## Requirement
Would you write out every entry exactly, but without the pictures?

## Records for this task
======
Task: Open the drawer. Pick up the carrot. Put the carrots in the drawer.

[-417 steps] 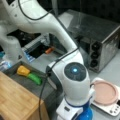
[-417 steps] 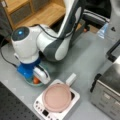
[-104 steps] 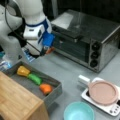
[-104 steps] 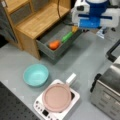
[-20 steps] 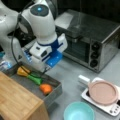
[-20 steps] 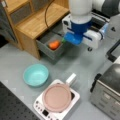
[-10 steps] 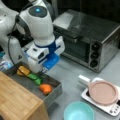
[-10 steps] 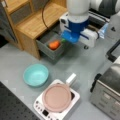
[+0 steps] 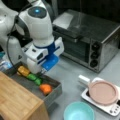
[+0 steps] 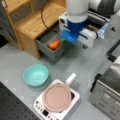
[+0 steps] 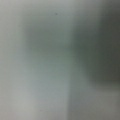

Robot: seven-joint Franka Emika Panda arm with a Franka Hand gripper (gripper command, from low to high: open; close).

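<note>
Drawer (image 9: pixel 53 93) already pulled out from under the wood-topped cabinet (image 9: pixel 17 100), grey tray exposed in both front views. Carrot (image 9: pixel 45 88) lying inside it, toward the front panel, orange and clear of the arm; seen again in a front view (image 10: pixel 54 44) in the same corner of the tray. Beside it in the tray, toward a front view's left, the elongated green vegetable (image 9: pixel 34 78) and then the yellow lump (image 9: pixel 23 70). Pincer (image 9: pixel 41 72) low over the drawer's back edge, close above the green vegetable, a short way from the carrot and not touching it as far as can be seen. Compared with a second ago, lower and nearer the tray, blue-and-white wrist housing now covering more of the drawer's rear; carrot, vegetable and lump unmoved. Fingers hidden under the housing in both front views; wrist view only a grey blur; cannot tell how far apart the jaws stand or whether anything is between them. Judged from this: opening done, carrot resting in the drawer rather than out on the surface. Elsewhere on the grey surface (image 10: pixel 15 60): teal bowl (image 10: pixel 35 74), pink pan on a white hotplate (image 10: pixel 57 97), silver toaster oven (image 9: pixel 92 37) behind.
</note>
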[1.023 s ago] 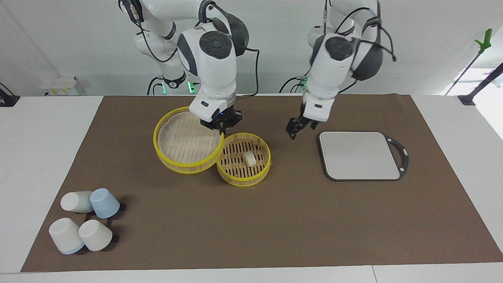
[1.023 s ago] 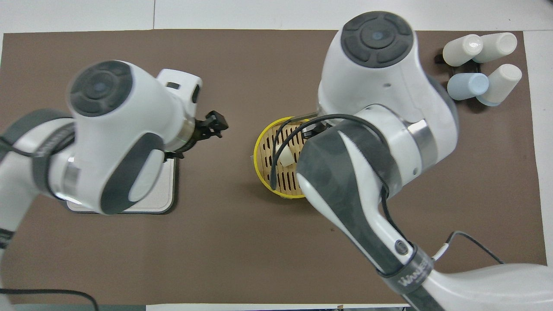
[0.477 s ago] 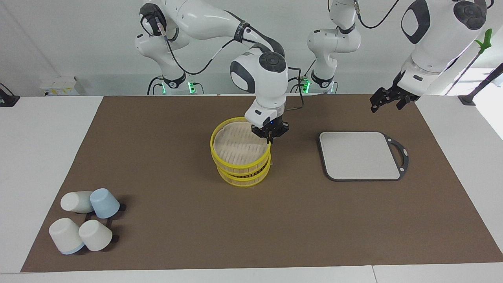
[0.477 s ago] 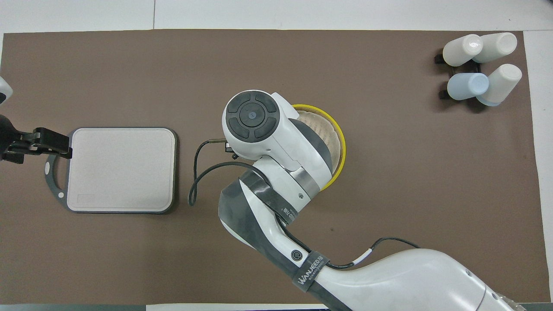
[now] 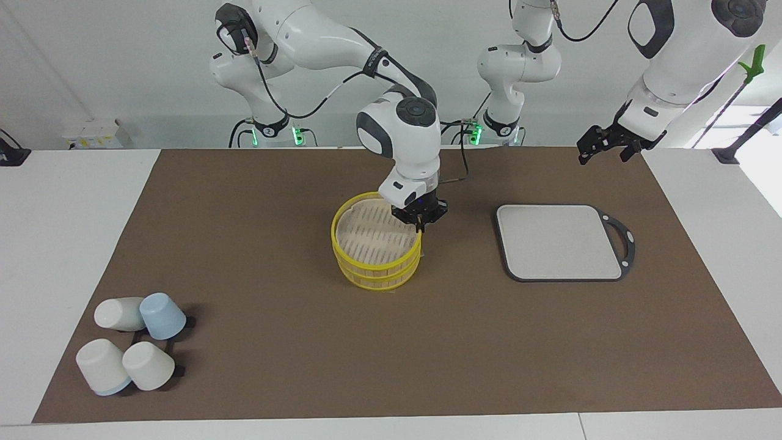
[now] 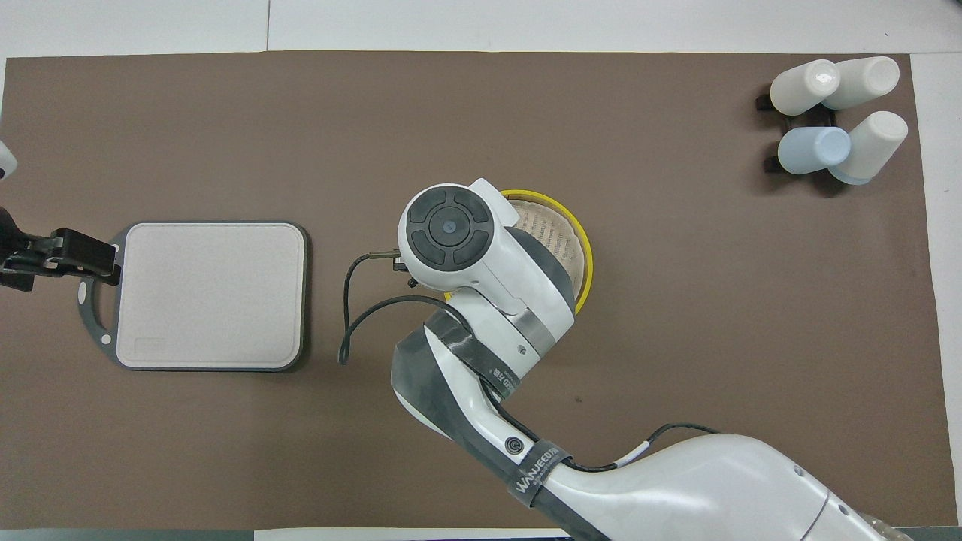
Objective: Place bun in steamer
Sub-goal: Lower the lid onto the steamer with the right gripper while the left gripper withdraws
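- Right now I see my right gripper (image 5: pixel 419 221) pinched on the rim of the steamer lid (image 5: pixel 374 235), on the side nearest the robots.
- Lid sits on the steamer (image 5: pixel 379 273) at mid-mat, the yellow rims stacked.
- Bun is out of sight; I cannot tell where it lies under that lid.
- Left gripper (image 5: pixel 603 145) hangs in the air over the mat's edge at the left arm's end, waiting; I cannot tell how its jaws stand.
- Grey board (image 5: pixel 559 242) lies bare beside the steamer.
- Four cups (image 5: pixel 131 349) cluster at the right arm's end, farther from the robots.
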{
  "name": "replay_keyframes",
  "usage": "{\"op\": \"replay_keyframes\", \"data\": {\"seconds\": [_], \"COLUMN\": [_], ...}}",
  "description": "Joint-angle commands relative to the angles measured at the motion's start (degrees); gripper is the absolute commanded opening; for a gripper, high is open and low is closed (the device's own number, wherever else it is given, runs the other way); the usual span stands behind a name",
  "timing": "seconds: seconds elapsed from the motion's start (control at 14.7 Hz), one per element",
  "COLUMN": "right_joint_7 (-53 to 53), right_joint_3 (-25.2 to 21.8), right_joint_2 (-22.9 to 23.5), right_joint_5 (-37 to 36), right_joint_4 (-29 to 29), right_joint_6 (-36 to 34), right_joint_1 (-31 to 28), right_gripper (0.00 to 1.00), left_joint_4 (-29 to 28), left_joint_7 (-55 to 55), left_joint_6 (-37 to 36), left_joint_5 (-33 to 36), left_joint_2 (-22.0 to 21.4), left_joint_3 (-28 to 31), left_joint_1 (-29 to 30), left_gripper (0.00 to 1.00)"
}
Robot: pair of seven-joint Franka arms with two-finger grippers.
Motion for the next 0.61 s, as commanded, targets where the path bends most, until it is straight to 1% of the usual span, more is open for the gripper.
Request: {"op": "replay_keyframes", "data": {"seconds": [0.0, 0.14, 0.27, 0.55], "right_joint_7": [1.52, 1.61, 1.43, 0.91], "right_joint_3": [0.37, 0.37, 0.28, 0.37], "right_joint_2": [-2.68, -2.94, -3.03, -2.68], "right_joint_5": [0.41, 0.33, 0.33, 0.32], "right_joint_4": [-4.67, -5.03, -5.73, -5.82], "right_joint_6": [2.02, 2.20, 2.37, 6.24], "right_joint_1": [-0.42, -0.42, -0.77, -2.00], "right_gripper": [0.00, 0.00, 0.00, 0.00], "left_joint_4": [2.49, 2.49, 2.32, 2.23], "left_joint_7": [1.07, 0.89, 0.63, 0.81], "left_joint_6": [-1.89, -0.23, 3.64, 3.83], "left_joint_5": [-0.51, -2.53, -2.89, -2.80], "left_joint_2": [0.71, 0.79, 0.79, 0.88], "left_joint_3": [-0.18, 0.08, 0.35, 0.35], "left_joint_1": [0.31, 0.31, 0.31, 0.31], "left_gripper": [1.00, 1.00, 1.00, 1.00]}}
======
## Task result
Task: Open the drawer. Pick up the carrot. Put the carrots in the drawer.

[-417 steps] 
[-417 steps] 
[-104 steps] 
[-104 steps] 
[-20 steps] 
[-20 steps] 
[-10 steps] 
[-10 steps] 
[+0 steps] 
[+0 steps] 
[+0 steps] 

Robot: seven-joint Franka Emika Panda arm with a Franka Hand gripper (gripper command, from low to high: open; close).

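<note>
Drawer (image 9: pixel 53 93) already pulled out from under the wood-topped cabinet (image 9: pixel 17 100), grey tray exposed in both front views. Carrot (image 9: pixel 45 88) lying inside it, toward the front panel, orange and clear of the arm; seen again in a front view (image 10: pixel 54 44) in the same corner of the tray. Beside it in the tray, toward a front view's left, the elongated green vegetable (image 9: pixel 34 78) and then the yellow lump (image 9: pixel 23 70). Pincer (image 9: pixel 41 72) low over the drawer's back edge, close above the green vegetable, a short way from the carrot and not touching it as far as can be seen. Compared with a second ago, lower and nearer the tray, blue-and-white wrist housing now covering more of the drawer's rear; carrot, vegetable and lump unmoved. Fingers hidden under the housing in both front views; wrist view only a grey blur; cannot tell how far apart the jaws stand or whether anything is between them. Judged from this: opening done, carrot resting in the drawer rather than out on the surface. Elsewhere on the grey surface (image 10: pixel 15 60): teal bowl (image 10: pixel 35 74), pink pan on a white hotplate (image 10: pixel 57 97), silver toaster oven (image 9: pixel 92 37) behind.
</note>
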[1.023 s ago] 
[1.023 s ago] 
[0.477 s ago] 
[0.477 s ago] 
[now] 
[now] 
Objective: Place bun in steamer
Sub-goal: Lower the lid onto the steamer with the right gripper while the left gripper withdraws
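- Right now I see my right gripper (image 5: pixel 419 221) pinched on the rim of the steamer lid (image 5: pixel 374 235), on the side nearest the robots.
- Lid sits on the steamer (image 5: pixel 379 273) at mid-mat, the yellow rims stacked.
- Bun is out of sight; I cannot tell where it lies under that lid.
- Left gripper (image 5: pixel 603 145) hangs in the air over the mat's edge at the left arm's end, waiting; I cannot tell how its jaws stand.
- Grey board (image 5: pixel 559 242) lies bare beside the steamer.
- Four cups (image 5: pixel 131 349) cluster at the right arm's end, farther from the robots.
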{
  "name": "replay_keyframes",
  "usage": "{\"op\": \"replay_keyframes\", \"data\": {\"seconds\": [_], \"COLUMN\": [_], ...}}",
  "description": "Joint-angle commands relative to the angles measured at the motion's start (degrees); gripper is the absolute commanded opening; for a gripper, high is open and low is closed (the device's own number, wherever else it is given, runs the other way); the usual span stands behind a name",
  "timing": "seconds: seconds elapsed from the motion's start (control at 14.7 Hz), one per element",
  "COLUMN": "right_joint_7 (-53 to 53), right_joint_3 (-25.2 to 21.8), right_joint_2 (-22.9 to 23.5), right_joint_5 (-37 to 36), right_joint_4 (-29 to 29), right_joint_6 (-36 to 34), right_joint_1 (-31 to 28), right_gripper (0.00 to 1.00), left_joint_4 (-29 to 28), left_joint_7 (-55 to 55), left_joint_6 (-37 to 36), left_joint_5 (-33 to 36), left_joint_2 (-22.0 to 21.4), left_joint_3 (-28 to 31), left_joint_1 (-29 to 30), left_gripper (0.00 to 1.00)"
}
Robot: pair of seven-joint Franka arms with two-finger grippers.
Motion for the next 0.61 s, as commanded, targets where the path bends most, until it is straight to 1% of the usual span, more is open for the gripper.
Request: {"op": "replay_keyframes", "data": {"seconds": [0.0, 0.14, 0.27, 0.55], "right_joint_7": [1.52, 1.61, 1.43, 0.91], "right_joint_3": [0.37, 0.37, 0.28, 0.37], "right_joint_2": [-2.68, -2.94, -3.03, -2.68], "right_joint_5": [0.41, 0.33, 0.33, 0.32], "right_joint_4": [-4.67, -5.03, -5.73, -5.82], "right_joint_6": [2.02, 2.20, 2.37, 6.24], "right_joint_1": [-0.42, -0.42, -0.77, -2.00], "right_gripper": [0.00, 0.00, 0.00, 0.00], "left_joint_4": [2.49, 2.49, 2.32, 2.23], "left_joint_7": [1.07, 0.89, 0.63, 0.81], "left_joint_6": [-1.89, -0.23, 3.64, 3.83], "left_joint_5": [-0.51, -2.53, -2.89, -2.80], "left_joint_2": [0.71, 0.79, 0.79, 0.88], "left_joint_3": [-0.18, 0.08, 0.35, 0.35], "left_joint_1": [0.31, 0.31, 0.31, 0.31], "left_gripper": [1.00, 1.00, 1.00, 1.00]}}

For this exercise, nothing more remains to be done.